Only the lines below, from the one with "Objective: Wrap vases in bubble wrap" through the one with "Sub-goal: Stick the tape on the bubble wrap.", are to be written out, exactly.

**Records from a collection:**
====

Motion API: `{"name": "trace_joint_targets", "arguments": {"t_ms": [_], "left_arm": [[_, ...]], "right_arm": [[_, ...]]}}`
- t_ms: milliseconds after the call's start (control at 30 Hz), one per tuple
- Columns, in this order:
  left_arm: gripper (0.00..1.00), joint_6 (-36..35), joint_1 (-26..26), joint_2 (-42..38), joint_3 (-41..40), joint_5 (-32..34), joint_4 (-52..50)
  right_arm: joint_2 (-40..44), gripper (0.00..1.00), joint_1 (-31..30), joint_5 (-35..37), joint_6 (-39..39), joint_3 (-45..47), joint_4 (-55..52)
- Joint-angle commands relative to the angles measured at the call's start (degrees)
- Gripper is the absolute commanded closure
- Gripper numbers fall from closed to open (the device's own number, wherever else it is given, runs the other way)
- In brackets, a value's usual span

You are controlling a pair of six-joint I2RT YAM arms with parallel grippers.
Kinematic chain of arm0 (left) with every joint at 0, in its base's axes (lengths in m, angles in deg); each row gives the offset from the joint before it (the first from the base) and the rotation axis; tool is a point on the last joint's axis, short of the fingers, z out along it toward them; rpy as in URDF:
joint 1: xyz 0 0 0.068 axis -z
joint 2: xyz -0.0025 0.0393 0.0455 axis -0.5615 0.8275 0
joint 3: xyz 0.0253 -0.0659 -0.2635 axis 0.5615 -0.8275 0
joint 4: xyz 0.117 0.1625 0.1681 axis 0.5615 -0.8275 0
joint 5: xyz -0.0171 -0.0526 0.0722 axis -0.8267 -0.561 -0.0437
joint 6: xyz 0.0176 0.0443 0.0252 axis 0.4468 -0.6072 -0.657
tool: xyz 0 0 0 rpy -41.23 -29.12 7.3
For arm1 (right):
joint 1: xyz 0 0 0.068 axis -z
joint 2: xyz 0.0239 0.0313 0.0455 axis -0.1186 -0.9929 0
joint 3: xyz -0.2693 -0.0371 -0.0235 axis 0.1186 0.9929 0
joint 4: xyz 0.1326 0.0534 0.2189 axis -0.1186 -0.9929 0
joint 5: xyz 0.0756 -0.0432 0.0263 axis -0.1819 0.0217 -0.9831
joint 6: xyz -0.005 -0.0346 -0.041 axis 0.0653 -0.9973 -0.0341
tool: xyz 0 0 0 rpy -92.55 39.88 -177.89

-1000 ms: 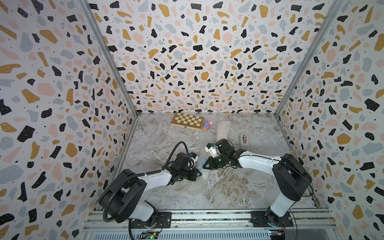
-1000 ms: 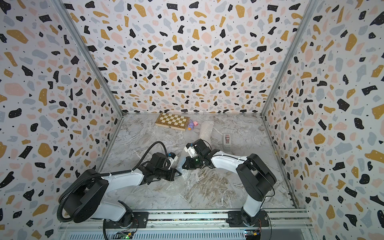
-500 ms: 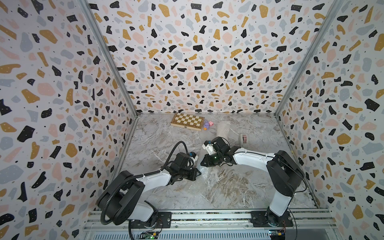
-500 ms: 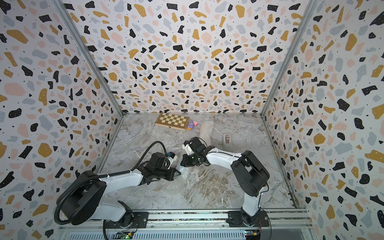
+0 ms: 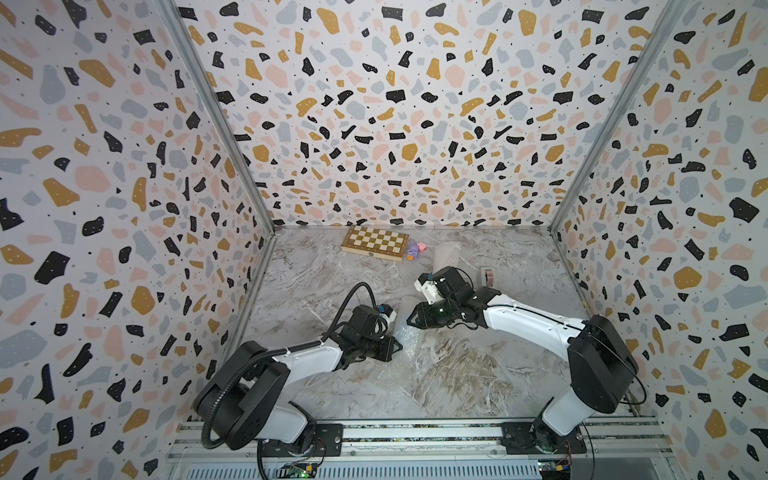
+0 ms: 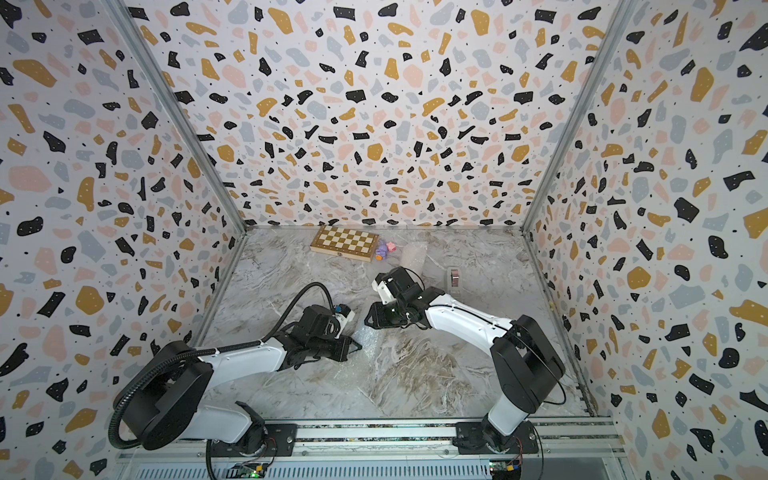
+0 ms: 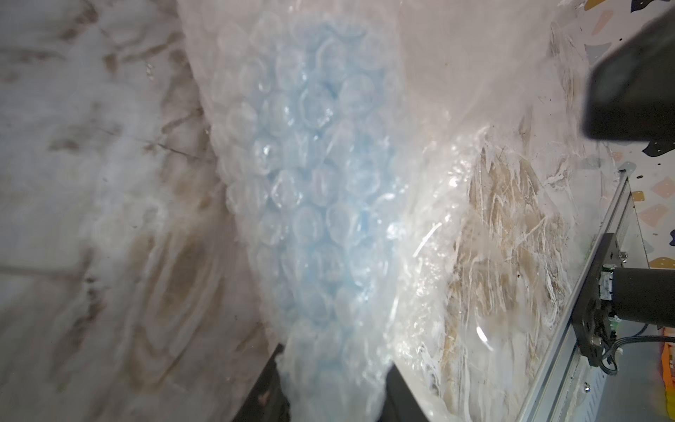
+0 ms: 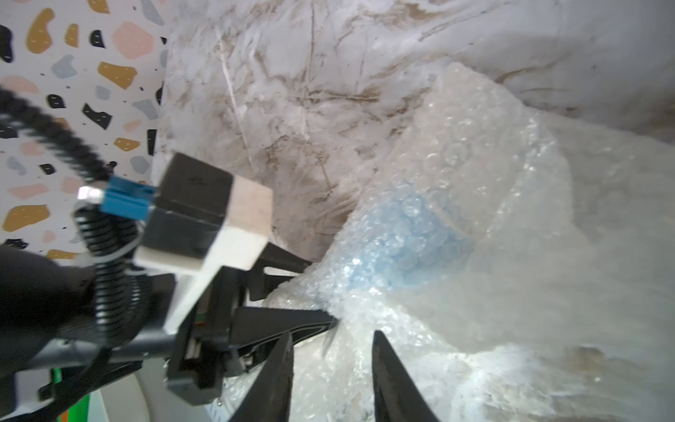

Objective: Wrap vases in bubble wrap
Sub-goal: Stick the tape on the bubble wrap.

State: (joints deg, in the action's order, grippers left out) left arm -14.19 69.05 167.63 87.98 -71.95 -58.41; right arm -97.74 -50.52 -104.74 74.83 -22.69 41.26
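Note:
A light blue vase [image 7: 317,164] lies on the marble floor inside clear bubble wrap [image 7: 438,219]. My left gripper [image 7: 334,387] is shut on one end of this wrapped vase [image 8: 409,234], a finger on each side. In both top views the left gripper [image 5: 397,345] [image 6: 357,345] sits mid-floor with the crinkled bubble wrap [image 5: 405,336] just past it. My right gripper [image 8: 332,336] faces it from the other side, jaws apart over loose wrap and gripping nothing. The two grippers nearly meet, the right gripper [image 5: 409,322] just behind the left one. The cream-white vase is not visible as such.
A whitish wrapped roll [image 5: 446,255] stands at the back, a tape dispenser [image 5: 489,275] to its right. A wooden chessboard [image 5: 374,242] and small coloured toys [image 5: 415,249] lie by the back wall. Patterned walls close in three sides. A metal rail [image 5: 415,436] runs along the front.
The right gripper's jaws have gone from shut to apart, and its elbow has swung in and back out. The left gripper has kept its hold and place.

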Motion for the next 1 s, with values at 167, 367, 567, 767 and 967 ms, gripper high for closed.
{"name": "trace_joint_targets", "arguments": {"t_ms": [167,367,567,767,967], "left_arm": [[0.66,-0.3,0.2,0.4,-0.2,1.0,-2.1],[0.67,-0.1,0.2,0.1,-0.5,1.0,-2.0],[0.67,-0.2,0.2,0.5,-0.3,0.9,-1.9],[0.67,-0.4,0.2,0.0,-0.5,1.3,-1.9],[0.67,-0.4,0.2,0.0,-0.3,1.1,-0.8]], "right_arm": [[-5.6,0.66,-1.0,-5.9,5.7,0.1,7.4],[-7.5,0.68,-0.1,-3.6,5.4,3.9,9.6],[-5.3,0.69,0.9,-5.4,4.7,6.1,11.0],[0.3,0.68,2.0,-10.0,8.4,6.5,11.5],[-5.9,0.69,-0.1,-11.6,10.2,2.3,13.6]]}}
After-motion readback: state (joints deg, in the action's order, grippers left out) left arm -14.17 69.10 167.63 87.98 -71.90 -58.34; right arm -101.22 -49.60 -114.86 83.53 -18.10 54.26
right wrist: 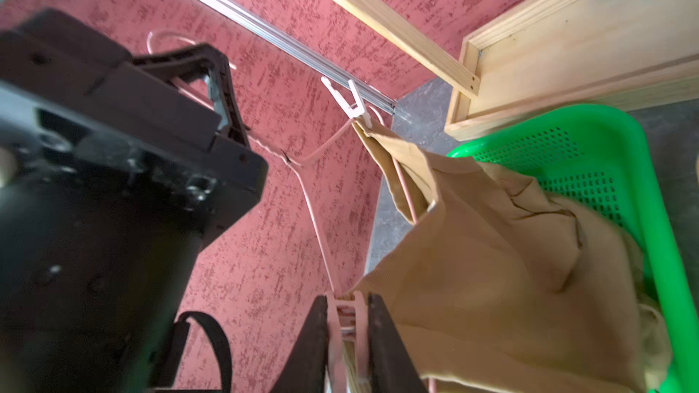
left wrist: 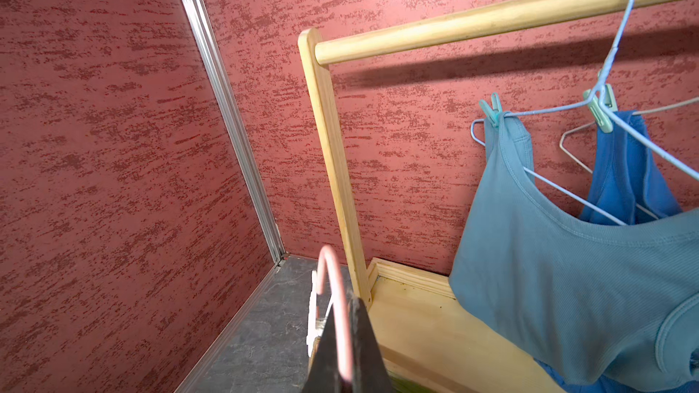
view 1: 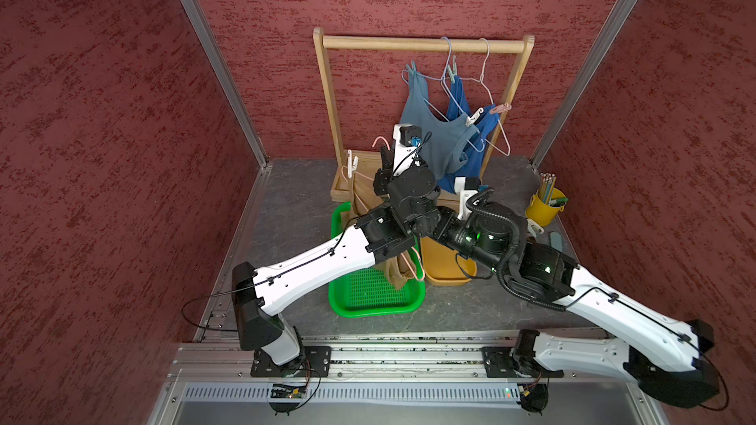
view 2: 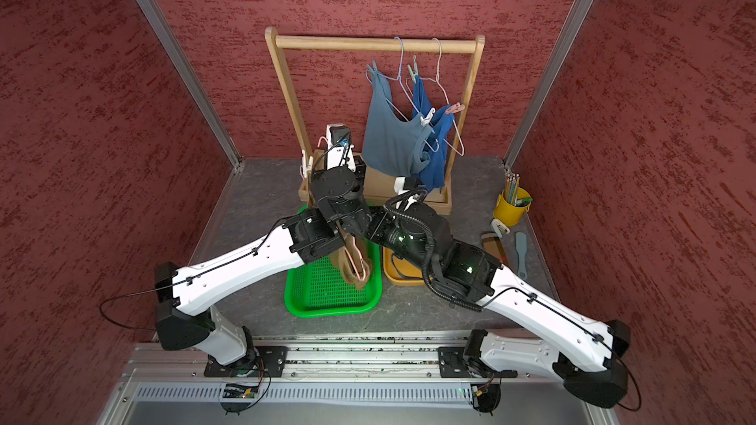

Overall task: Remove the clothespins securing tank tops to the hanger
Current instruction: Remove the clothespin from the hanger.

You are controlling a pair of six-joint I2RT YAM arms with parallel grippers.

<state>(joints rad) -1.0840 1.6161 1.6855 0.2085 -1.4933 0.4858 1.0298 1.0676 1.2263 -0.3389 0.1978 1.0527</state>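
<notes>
Left tool (left wrist: 345,319): closed narrow on the neck of the pink hanger (left wrist: 333,289), just below its hook, and holding it off the rail in front of the left post of the wooden rack (view 1: 421,43).
Right tool (right wrist: 347,302): its two dark fingers (right wrist: 314,342) are pressed on either side of the pink clothespin (right wrist: 346,334), gripping it at the hanger's lower shoulder.
Tan tank top (right wrist: 491,258): hangs from the pink hanger, and its lower folds drape into the green basket (right wrist: 605,145).
White clothespin (right wrist: 350,102): clipped over the tan strap at the hanger's upper shoulder, apart from both tools.
Grey-blue tank top (view 1: 433,132): on the blue hanger (left wrist: 620,32), which hooks over the rack's rail. A teal clothespin (left wrist: 491,111) pins one strap and a second white clothespin (view 1: 472,117) pins the other.
Royal blue tank top (view 1: 462,104): behind the grey-blue one, near the white hanger (view 1: 487,75). A second teal clothespin (left wrist: 599,111) sits at its upper strap and a second pink clothespin (view 1: 501,108) at its lower one.
Table (view 1: 286,206): carries the rack, the green basket, an orange tray (view 1: 446,271) just beside the basket, and a yellow cup (view 1: 544,208) of pencils off to the right.
</notes>
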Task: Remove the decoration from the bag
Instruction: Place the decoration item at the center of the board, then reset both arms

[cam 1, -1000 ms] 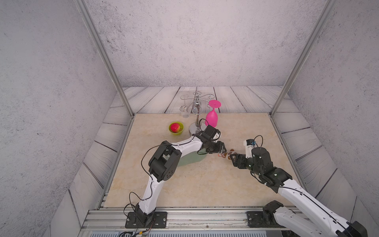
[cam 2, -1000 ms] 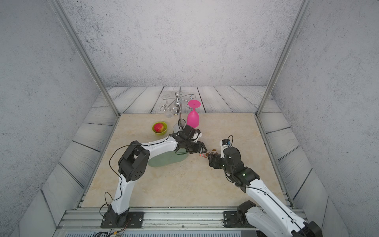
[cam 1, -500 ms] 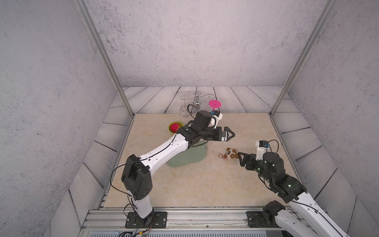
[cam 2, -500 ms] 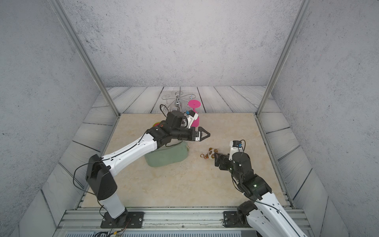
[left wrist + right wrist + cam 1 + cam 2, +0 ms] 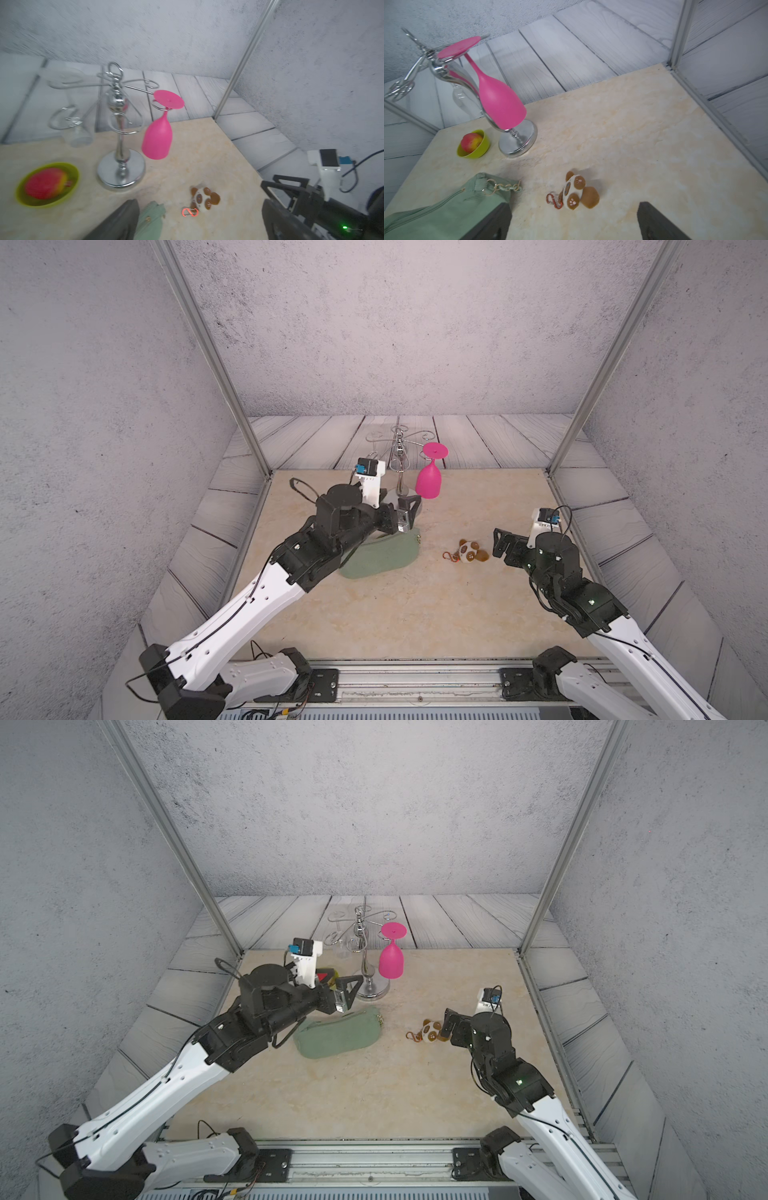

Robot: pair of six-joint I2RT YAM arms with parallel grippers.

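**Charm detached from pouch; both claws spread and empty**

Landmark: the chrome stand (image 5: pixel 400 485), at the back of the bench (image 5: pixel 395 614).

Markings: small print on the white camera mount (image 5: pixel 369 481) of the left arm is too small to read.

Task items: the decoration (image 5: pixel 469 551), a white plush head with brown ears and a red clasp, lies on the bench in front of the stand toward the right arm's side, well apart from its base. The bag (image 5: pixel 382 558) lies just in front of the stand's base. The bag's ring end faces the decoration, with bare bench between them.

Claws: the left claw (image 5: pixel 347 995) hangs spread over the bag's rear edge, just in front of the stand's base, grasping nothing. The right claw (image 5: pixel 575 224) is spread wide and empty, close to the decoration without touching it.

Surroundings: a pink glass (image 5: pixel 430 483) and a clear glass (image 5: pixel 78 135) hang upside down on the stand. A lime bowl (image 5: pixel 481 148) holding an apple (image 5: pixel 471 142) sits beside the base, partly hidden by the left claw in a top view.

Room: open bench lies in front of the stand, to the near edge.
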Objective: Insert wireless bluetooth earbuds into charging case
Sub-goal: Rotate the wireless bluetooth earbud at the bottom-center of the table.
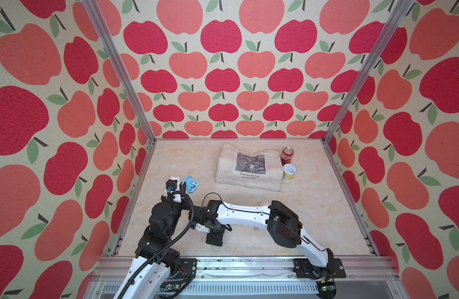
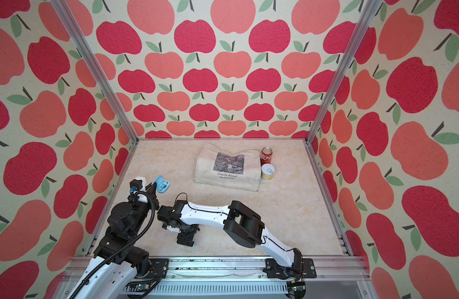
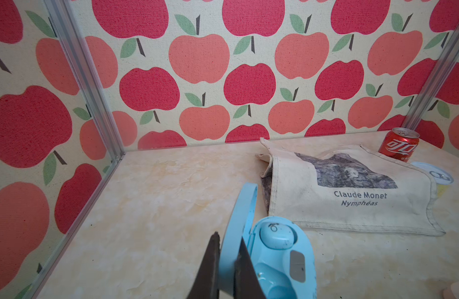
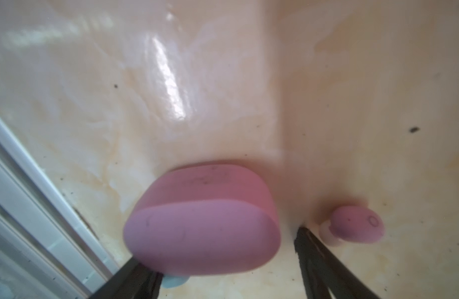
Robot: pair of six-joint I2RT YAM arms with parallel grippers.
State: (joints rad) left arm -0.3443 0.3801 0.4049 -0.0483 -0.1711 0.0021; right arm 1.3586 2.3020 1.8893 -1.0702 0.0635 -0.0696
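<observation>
My left gripper (image 3: 229,236) is shut on the raised lid of an open light blue charging case (image 3: 295,259), held above the table at the left in both top views (image 1: 191,184) (image 2: 162,184). One light blue earbud (image 3: 275,235) sits in the case's far slot; the near slot looks hollow. In the right wrist view my right gripper (image 4: 218,246) is open and straddles a closed pinkish-lilac case (image 4: 202,222) on the table. One finger (image 4: 316,259) stands apart from that case. A lilac earbud (image 4: 355,225) lies just outside that finger. A light blue earbud (image 4: 174,282) peeks from under the case.
A cream tote bag (image 1: 249,168) lies at the back of the table, with a red cola can (image 1: 287,155) and a yellow tin (image 1: 289,172) beside it. The right arm (image 1: 249,212) stretches across the front. Apple-patterned walls and aluminium posts close in the sides.
</observation>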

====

**Answer section:**
Objective: Wrap vases in bubble wrap
Sub-goal: Stick the tape on the bubble wrap.

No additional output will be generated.